REQUIREMENT> Output the listing in full. Every line stays exactly as it is.

******

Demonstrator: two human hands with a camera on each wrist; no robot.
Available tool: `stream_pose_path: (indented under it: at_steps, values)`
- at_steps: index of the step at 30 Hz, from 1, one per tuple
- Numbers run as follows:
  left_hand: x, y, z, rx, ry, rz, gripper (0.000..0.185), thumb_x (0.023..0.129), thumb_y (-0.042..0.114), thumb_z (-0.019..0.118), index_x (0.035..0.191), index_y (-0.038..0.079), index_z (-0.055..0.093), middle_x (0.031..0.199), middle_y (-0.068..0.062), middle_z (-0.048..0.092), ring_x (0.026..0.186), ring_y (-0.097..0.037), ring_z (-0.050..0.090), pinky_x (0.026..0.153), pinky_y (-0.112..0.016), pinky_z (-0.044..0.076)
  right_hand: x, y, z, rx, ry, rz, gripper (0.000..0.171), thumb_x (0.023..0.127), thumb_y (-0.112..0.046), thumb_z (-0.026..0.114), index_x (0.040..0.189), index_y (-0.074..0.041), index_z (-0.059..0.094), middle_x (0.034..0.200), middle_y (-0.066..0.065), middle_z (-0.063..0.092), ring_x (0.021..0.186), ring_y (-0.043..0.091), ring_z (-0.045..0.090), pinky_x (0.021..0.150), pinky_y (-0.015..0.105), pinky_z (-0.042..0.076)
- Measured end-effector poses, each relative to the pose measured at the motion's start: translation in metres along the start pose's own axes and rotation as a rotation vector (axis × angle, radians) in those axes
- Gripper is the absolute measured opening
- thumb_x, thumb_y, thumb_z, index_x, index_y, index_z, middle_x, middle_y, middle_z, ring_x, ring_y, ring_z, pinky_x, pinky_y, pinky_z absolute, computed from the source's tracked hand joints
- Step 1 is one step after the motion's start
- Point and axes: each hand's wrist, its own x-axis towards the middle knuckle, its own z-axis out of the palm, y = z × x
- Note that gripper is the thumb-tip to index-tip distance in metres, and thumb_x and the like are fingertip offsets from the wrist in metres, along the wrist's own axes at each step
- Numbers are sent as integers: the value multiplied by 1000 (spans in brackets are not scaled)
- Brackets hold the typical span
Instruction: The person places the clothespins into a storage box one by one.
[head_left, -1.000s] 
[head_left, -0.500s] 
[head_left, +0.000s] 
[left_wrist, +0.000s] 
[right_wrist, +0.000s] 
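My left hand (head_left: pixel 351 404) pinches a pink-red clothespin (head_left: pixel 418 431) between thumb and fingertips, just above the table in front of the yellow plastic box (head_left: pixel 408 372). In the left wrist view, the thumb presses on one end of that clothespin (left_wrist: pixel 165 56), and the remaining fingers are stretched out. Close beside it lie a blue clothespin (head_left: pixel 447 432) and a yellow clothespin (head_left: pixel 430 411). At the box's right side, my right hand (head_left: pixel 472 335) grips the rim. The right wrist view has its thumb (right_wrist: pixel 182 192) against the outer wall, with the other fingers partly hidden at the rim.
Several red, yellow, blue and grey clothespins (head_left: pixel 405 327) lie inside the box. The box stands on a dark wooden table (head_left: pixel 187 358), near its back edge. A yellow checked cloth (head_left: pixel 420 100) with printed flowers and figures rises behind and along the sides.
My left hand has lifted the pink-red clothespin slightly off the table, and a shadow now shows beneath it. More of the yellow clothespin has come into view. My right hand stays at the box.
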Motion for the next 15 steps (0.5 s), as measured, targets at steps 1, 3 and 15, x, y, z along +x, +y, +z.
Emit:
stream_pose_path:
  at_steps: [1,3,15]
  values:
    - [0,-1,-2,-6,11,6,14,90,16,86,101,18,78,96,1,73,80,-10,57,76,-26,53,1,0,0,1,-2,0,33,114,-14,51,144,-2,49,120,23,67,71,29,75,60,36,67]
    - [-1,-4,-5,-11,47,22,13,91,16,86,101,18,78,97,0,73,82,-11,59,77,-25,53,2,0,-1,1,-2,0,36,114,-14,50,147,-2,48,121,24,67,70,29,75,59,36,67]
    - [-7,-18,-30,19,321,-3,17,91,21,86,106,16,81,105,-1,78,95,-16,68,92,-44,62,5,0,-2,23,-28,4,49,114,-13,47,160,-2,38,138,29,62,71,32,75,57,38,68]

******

RESULT OF THE EXERCISE>
Demonstrator: two human hands with a camera on each wrist; no robot.
Available tool: `stream_pose_path: (indented under it: at_steps, values)`
- at_steps: index of the step at 30 Hz, from 1, one per tuple
- Numbers run as follows:
  left_hand: x, y, z, rx, ry, rz, gripper (0.000..0.185), thumb_x (0.023..0.129), thumb_y (-0.042..0.114), thumb_z (-0.019..0.118), index_x (0.035..0.191), index_y (-0.038..0.079), index_z (-0.055..0.093), middle_x (0.031..0.199), middle_y (-0.068..0.062), middle_z (-0.048..0.092), ring_x (0.026..0.186), ring_y (-0.097..0.037), ring_z (-0.050..0.090), pinky_x (0.026..0.153), pinky_y (-0.112..0.016), pinky_z (-0.044..0.076)
  right_hand: x, y, z, rx, ry, rz, gripper (0.000..0.171), thumb_x (0.023..0.127), thumb_y (-0.112..0.046), thumb_z (-0.026..0.114), index_x (0.040..0.189), index_y (-0.074..0.041), index_z (-0.059..0.094), middle_x (0.034..0.200), middle_y (-0.066..0.065), middle_z (-0.063..0.092), ring_x (0.021..0.186), ring_y (-0.043..0.091), ring_z (-0.045..0.090), pinky_x (0.021..0.150), pinky_y (-0.015..0.105), pinky_z (-0.042..0.076)
- Measured end-effector poses, each relative to the pose measured at the motion's start: translation in metres along the start pose's own axes and rotation as a rotation vector (axis × angle, radians) in those axes
- Gripper is the absolute measured opening
- thumb_x, thumb_y, thumb_z, index_x, index_y, index_z, middle_x, middle_y, middle_z, ring_x, ring_y, ring_z, pinky_x, pinky_y, pinky_z absolute, computed from the source's tracked hand joints
- Step 1 is one step after the motion's start
- Point and axes: each hand's wrist, its own x-axis towards the middle knuckle, its own z-axis out of the palm, y = z × x
- Note that gripper is the thumb-tip to index-tip distance in metres, and thumb_x and the like are fingertip offsets from the wrist in metres, along the wrist's own axes at each step
- Numbers are sent as integers: the value multiplied by 1000 (spans in brackets are not scaled)
- Brackets hold the typical span
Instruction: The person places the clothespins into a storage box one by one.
[head_left, -1.000s] 
[head_left, -0.500s] 
[head_left, +0.000s] 
[left_wrist, +0.000s] 
[right_wrist, +0.000s] 
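My left hand (head_left: pixel 351 404) pinches a pink-red clothespin (head_left: pixel 418 431) between thumb and fingertips, just above the table in front of the yellow plastic box (head_left: pixel 408 372). In the left wrist view, the thumb presses on one end of that clothespin (left_wrist: pixel 165 56), and the remaining fingers are stretched out. Close beside it lie a blue clothespin (head_left: pixel 447 432) and a yellow clothespin (head_left: pixel 430 411). At the box's right side, my right hand (head_left: pixel 472 335) grips the rim. The right wrist view has its thumb (right_wrist: pixel 182 192) against the outer wall, with the other fingers partly hidden at the rim.
Several red, yellow, blue and grey clothespins (head_left: pixel 405 327) lie inside the box. The box stands on a dark wooden table (head_left: pixel 187 358), near its back edge. A yellow checked cloth (head_left: pixel 420 100) with printed flowers and figures rises behind and along the sides.
My left hand has lifted the pink-red clothespin slightly off the table, and a shadow now shows beneath it. More of the yellow clothespin has come into view. My right hand stays at the box.
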Motion for the next 15 steps (0.5 s), as measured, targets at steps 1, 3 and 15, x, y, z along +x, +y, +z.
Emit:
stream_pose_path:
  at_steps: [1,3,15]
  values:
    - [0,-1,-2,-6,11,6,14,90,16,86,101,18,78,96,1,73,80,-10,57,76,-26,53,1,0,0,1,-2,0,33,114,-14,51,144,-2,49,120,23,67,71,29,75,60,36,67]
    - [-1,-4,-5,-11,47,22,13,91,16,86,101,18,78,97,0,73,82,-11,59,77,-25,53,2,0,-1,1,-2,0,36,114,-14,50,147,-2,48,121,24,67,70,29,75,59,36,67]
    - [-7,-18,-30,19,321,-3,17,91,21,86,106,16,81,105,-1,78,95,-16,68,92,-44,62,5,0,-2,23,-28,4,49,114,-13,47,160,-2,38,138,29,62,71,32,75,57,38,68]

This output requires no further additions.